> Required work
Search the records for the word "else" and report each line that has it.

> Dataset entries
╔══

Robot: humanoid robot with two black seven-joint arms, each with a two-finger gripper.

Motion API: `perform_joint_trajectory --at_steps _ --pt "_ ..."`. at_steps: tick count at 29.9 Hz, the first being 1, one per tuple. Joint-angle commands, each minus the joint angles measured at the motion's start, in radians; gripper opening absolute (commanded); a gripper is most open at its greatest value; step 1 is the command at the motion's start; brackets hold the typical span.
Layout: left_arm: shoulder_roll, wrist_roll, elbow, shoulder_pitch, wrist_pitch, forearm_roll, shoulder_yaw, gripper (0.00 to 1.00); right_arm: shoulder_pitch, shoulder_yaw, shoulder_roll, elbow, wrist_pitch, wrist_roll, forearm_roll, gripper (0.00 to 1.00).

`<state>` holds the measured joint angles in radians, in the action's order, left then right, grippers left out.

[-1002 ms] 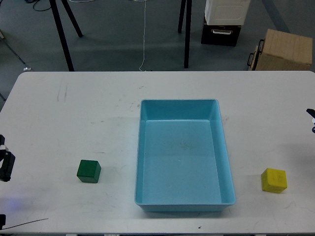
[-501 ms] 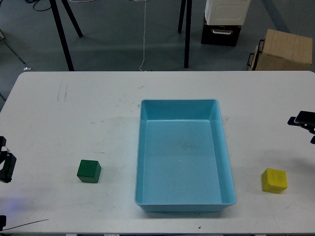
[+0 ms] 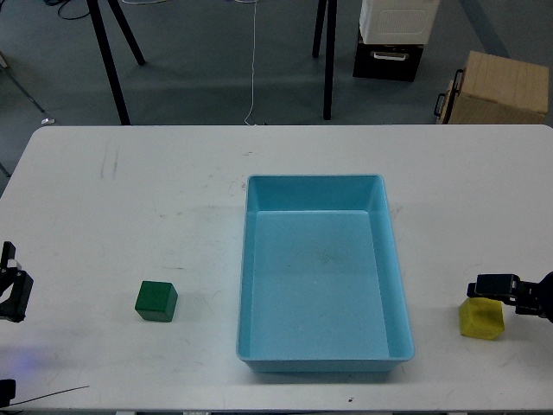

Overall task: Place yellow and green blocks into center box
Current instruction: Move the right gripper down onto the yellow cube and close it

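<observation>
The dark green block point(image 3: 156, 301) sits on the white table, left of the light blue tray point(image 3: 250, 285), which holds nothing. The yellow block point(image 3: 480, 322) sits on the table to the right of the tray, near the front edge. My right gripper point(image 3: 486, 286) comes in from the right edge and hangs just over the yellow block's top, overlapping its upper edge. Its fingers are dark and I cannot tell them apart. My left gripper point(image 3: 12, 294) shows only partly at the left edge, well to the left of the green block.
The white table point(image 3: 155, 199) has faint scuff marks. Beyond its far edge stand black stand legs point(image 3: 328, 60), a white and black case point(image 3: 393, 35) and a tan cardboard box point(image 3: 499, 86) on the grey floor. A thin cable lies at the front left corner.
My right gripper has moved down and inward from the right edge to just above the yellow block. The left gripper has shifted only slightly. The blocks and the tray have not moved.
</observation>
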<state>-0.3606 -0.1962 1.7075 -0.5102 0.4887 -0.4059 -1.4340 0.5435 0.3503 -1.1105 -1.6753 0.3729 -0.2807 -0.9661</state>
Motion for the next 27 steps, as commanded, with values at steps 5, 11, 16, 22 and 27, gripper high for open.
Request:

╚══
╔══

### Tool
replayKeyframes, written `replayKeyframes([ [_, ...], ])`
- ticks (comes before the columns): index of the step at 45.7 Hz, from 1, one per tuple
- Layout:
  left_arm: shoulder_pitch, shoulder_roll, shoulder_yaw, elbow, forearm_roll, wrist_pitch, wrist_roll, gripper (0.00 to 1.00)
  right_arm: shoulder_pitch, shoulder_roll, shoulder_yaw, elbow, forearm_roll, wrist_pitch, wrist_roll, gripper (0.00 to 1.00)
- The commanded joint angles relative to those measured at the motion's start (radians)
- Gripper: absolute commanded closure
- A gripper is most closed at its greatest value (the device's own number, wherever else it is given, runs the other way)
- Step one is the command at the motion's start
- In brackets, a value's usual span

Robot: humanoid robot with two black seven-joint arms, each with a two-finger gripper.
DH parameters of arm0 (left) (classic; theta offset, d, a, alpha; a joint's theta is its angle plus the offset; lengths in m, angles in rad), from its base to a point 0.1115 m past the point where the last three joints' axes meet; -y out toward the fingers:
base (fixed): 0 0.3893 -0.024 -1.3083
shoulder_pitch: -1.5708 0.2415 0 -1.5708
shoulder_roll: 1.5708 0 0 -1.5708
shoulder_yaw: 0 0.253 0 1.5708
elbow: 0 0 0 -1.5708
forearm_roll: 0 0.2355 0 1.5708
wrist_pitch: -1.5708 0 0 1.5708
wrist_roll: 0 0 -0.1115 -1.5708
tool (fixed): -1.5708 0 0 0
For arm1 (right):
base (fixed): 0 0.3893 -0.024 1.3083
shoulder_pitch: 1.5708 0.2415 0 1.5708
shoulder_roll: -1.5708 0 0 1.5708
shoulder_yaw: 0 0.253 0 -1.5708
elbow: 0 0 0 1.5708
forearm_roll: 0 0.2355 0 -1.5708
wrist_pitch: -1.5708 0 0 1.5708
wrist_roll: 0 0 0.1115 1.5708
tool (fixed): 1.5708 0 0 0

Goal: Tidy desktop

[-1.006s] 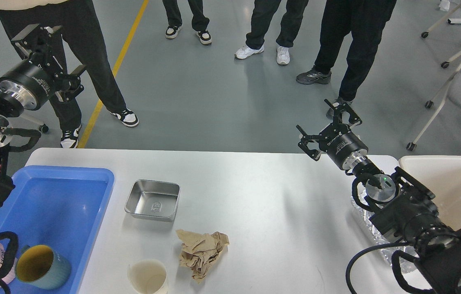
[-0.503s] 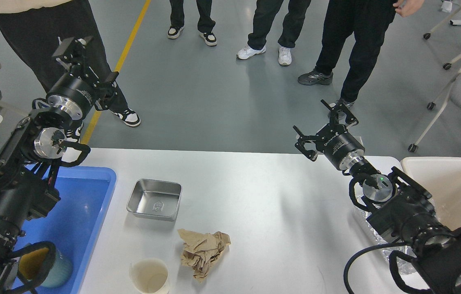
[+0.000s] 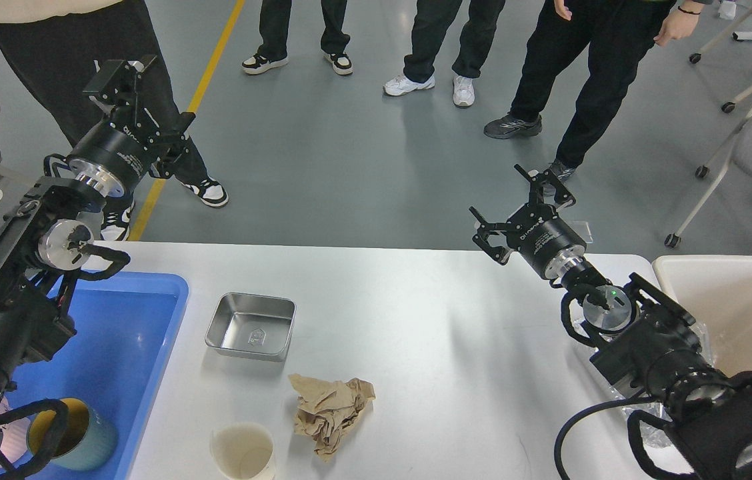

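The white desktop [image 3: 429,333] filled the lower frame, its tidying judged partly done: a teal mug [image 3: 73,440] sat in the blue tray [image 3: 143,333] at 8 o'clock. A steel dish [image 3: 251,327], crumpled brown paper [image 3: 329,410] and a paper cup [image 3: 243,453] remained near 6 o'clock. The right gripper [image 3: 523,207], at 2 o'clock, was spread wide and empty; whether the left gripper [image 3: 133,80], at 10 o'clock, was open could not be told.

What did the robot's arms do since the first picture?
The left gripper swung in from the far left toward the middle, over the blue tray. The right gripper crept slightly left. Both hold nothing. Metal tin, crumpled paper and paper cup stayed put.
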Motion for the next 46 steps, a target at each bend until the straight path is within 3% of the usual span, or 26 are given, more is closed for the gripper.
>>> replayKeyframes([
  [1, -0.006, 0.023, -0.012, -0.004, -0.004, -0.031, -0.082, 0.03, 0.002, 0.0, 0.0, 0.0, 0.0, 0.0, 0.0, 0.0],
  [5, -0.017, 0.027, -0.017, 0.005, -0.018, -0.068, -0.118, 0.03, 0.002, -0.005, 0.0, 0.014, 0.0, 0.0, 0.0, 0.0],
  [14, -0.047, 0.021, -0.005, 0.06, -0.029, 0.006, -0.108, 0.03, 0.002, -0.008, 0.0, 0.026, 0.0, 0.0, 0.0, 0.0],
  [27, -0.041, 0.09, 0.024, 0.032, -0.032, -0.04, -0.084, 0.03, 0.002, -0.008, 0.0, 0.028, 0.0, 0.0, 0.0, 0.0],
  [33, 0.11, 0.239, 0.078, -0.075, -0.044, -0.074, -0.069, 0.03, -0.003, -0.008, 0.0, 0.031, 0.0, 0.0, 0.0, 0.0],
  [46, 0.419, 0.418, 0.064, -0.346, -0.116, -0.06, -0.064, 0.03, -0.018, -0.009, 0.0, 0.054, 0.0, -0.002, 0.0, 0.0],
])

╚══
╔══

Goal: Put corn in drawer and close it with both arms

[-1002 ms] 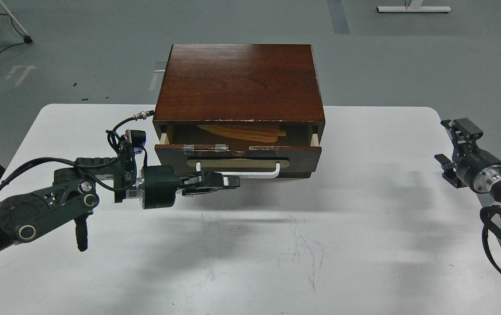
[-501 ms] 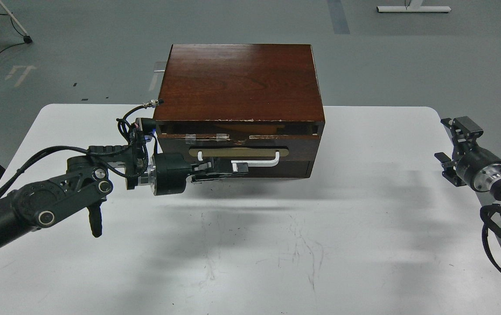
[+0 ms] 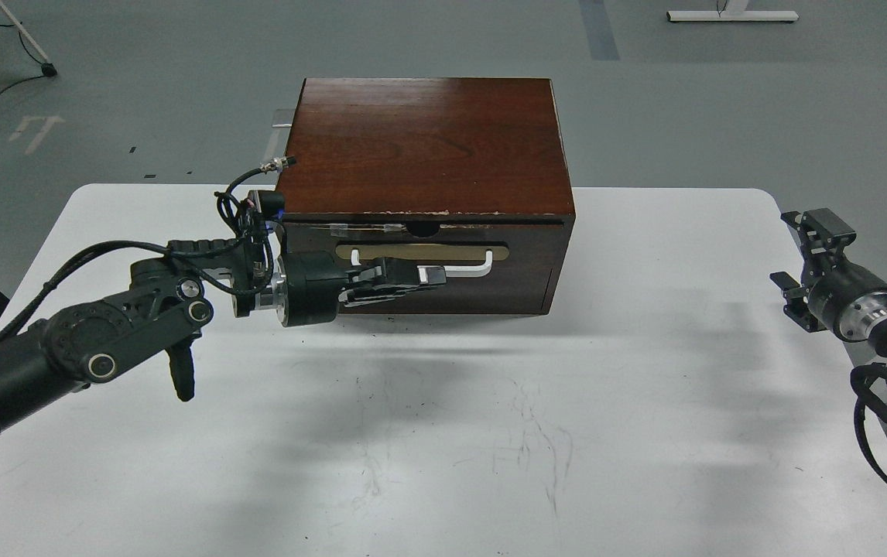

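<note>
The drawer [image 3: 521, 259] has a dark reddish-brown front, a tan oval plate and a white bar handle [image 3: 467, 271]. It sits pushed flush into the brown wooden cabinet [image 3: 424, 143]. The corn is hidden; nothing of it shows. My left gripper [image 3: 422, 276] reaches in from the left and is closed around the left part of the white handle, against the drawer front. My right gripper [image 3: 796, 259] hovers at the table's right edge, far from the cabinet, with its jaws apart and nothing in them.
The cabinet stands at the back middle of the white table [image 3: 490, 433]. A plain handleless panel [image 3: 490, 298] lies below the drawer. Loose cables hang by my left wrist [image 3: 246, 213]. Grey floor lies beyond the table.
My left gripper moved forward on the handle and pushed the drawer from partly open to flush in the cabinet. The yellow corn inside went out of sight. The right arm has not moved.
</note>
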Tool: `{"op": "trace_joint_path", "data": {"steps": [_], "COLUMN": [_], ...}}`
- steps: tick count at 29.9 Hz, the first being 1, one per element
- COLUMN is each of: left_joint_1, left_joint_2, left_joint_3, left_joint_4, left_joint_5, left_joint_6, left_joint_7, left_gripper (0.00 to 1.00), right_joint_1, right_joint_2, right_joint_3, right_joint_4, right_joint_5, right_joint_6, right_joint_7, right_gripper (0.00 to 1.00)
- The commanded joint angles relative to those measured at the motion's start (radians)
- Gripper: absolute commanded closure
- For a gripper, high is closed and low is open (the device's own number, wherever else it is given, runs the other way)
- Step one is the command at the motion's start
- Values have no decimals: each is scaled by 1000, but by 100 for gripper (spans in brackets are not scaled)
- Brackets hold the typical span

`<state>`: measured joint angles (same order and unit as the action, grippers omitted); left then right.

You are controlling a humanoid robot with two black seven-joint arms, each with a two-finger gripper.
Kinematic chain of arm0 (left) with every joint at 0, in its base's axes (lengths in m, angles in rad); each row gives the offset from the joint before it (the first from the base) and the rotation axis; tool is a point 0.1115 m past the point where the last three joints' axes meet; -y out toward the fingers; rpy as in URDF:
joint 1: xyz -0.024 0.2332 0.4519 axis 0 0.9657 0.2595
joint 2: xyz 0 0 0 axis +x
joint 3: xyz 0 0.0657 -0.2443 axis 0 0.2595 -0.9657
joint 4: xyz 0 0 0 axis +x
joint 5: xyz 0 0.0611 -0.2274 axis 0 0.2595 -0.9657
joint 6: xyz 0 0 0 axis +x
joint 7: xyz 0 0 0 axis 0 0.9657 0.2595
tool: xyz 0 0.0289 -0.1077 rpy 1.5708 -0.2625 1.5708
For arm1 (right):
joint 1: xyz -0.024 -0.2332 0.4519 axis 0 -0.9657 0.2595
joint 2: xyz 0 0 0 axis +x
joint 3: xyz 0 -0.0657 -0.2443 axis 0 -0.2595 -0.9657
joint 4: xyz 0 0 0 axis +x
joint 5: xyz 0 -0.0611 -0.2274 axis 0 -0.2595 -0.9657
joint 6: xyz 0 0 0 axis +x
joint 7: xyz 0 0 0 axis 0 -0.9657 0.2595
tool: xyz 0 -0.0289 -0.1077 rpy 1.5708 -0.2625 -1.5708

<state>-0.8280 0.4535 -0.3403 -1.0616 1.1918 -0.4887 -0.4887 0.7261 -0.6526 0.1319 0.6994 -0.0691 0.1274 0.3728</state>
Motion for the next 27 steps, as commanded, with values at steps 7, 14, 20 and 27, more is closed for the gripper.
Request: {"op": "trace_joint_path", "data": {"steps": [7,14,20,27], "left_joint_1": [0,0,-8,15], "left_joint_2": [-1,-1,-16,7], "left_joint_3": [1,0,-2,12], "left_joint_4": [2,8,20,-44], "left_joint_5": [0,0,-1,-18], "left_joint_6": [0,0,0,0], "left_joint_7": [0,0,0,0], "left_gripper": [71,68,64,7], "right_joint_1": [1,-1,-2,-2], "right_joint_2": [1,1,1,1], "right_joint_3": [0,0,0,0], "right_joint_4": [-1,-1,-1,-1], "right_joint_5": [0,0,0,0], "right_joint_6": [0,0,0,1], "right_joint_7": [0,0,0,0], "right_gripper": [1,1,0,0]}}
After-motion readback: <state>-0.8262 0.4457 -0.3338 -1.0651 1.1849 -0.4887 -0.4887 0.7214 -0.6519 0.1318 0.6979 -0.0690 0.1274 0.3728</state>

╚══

> Answer
- A gripper is most closed at its greatest value (the device's own number, wherever else it is given, runs the other way)
- For a gripper, high is closed and low is open (the device's own number, wherever else it is given, runs the other way)

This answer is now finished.